Monday, November 21, 2011

Robert R. Reilly on the Closing of the Muslim Mind: Terrorism as a Religious Obligation


I-ARI

“When Bin Laden appears on the television tape [recording] and quotes his spiritual mentor Abdullah Azzam and says that “Terrorism is an obligation in Allah’s religion,” I began wondering what kind of theology must this be if terrorism is a religious obligation? And this led me into a ten year study of Islamic theology and philosophy that drew me back to the period of the ninth century. “When this great struggle that Fazlur Rahman and other Muslim reformers talk about: where Hellenic thinking in the form of the Greek texts from Aristotle and Plato were being assimilated, and the regnant school of theology called the Mu’tazilites said that the first duty of man is to reason, and that reason has a primacy because it’s only through reason one can come to know—first of all—that God exists; and then one must apply one’s reason to the possibility that He has spoken to man and indeed continued to apply reason to the texts of that supposed communication. This was the side of Islam that very few people know today because, unfortunately, fifty years later it was totally suppressed by the opposing theological school—[the Asharite school]—which denied every one of its premises, including that God was reason, that man had free will, that man could know right from wrong through his reason, and that’s why his freedom had moral import. And the Asharites denied all this. And one can imagine the political order based upon the denial of these central suppositions about the role of reason, the ability to know right from wrong and the freedom to choose [between] them ended in the long trail of despotism with which we’re all familiar. So this really has theological roots.
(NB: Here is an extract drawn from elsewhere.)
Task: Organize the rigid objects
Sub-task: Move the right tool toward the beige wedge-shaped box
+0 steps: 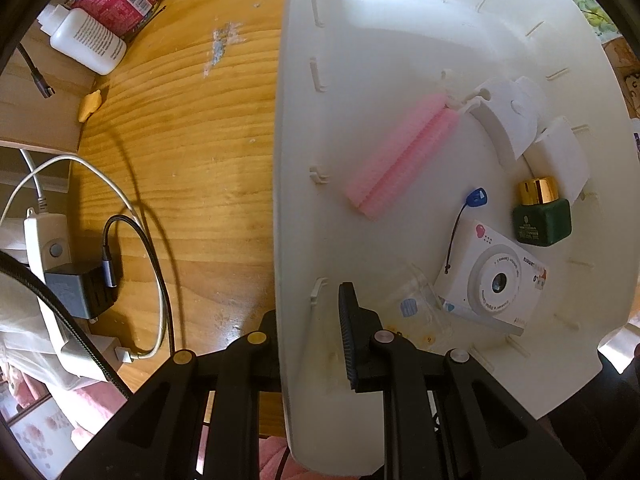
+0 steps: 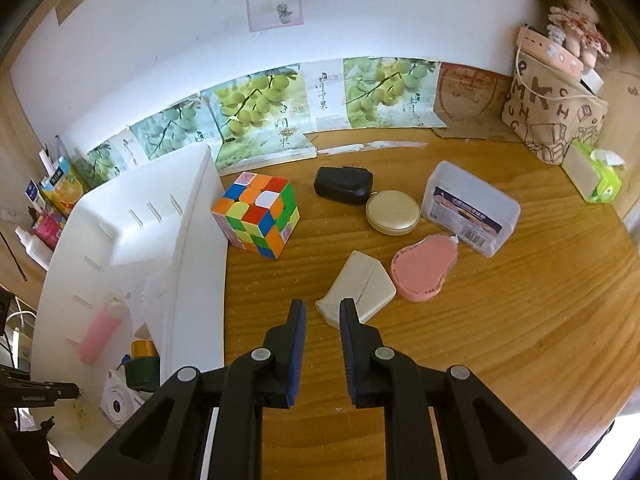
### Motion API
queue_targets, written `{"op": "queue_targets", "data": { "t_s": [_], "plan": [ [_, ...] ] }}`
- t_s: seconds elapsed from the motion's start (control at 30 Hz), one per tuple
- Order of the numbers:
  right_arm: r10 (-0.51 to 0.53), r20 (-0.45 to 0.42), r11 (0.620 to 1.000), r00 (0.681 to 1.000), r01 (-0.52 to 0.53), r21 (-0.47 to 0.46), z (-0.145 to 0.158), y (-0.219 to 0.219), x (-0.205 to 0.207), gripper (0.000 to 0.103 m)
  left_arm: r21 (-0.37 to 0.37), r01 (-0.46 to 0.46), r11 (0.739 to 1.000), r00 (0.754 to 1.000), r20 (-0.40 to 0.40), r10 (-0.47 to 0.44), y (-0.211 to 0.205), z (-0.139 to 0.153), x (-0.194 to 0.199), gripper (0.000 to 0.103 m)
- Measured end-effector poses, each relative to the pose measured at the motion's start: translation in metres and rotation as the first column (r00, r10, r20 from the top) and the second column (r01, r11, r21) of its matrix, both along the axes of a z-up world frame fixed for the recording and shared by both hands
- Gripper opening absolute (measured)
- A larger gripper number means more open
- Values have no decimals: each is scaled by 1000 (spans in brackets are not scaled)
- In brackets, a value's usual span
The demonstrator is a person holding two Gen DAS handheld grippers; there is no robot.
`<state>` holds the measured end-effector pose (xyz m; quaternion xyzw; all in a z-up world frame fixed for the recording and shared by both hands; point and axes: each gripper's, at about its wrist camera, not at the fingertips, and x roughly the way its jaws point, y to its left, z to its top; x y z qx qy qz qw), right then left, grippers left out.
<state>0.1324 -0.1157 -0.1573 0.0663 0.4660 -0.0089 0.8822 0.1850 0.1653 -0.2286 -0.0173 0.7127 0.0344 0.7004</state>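
Note:
My left gripper (image 1: 308, 320) is shut on the wall of the white bin (image 1: 360, 40); one finger (image 1: 349, 332) is inside and the other is hidden outside. In the bin lie a pink roller (image 1: 400, 156), a green bottle with a gold cap (image 1: 540, 216), a white toy camera (image 1: 496, 276) and white blocks (image 1: 508, 120). My right gripper (image 2: 322, 314) hovers shut and empty above the wooden table (image 2: 500, 340), just in front of a beige wedge (image 2: 366, 280). Beyond it lie a pink pear-shaped case (image 2: 424, 272), a colour cube (image 2: 256, 216), a black charger (image 2: 342, 184), a round gold case (image 2: 392, 212) and a clear box (image 2: 468, 212).
The white bin (image 2: 132, 240) stands left of the cube. A patterned bag (image 2: 556, 112) and a tissue pack (image 2: 596, 176) sit at the back right. Left of the bin are a white bottle (image 1: 86, 42), a power strip (image 1: 44, 240) and looping cables (image 1: 160, 280).

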Motion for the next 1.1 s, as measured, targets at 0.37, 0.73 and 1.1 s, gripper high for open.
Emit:
{"op": "queue_targets", "data": {
  "t_s": [0.37,0.73,1.1],
  "plan": [
    [-46,26,994,999,44,102,-10,-10,-9,62,-13,4,1000,1000,4,-4,4,1,-2,18],
    [-160,15,964,987,153,215,-36,-27,1,79,-18,-1,1000,1000,-3,1,6,-2,3,18],
    [-144,-20,987,989,145,75,-56,-15,26,79,-17,-13,1000,1000,-11,13,9,-5,6,18]
  ]
}}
“As part of this deformed theology—the Asherites and the Hanbalites [and] other Islamic schools—said that God’s omnipotence requires that no other thing be so much as potent. In other words, that effects man’s free will—he doesn’t really have free will. Also, there is no such thing as natural law. There’s no cause and effect in the natural world, as in fire burning cotton, or gravity making a rock fall. None of those things happen because of natural laws. Each is a discreet event directly caused by God. And the fire doesn’t burn the cotton, it could turn the cotton into ice. It’s just that God has a habit that he usually burns cotton after fire has been touched to it. But there’s no causal relationship between the two. As a consequence of this, the narrative of cause and effect of the natural world disappears and it’s all subject to mystery and there’s no distinction between what occurs naturally and a miracle. And that’s why Islam is rife with conspiracy theories which become the intellectual currency of a world without cause and effect.

“If I had to put it into one sentence—as I do—my thesis is that Islamism is a spiritual pathology, based on a deformed theology, that has produced a dysfunctional culture. And it is this deformed idea of God—the wrong idea of who God is—that has permeated pretty much all of Arab-Islamic life and turned what once was this thriving culture and civilization into the dysfunctional mess that it is today.”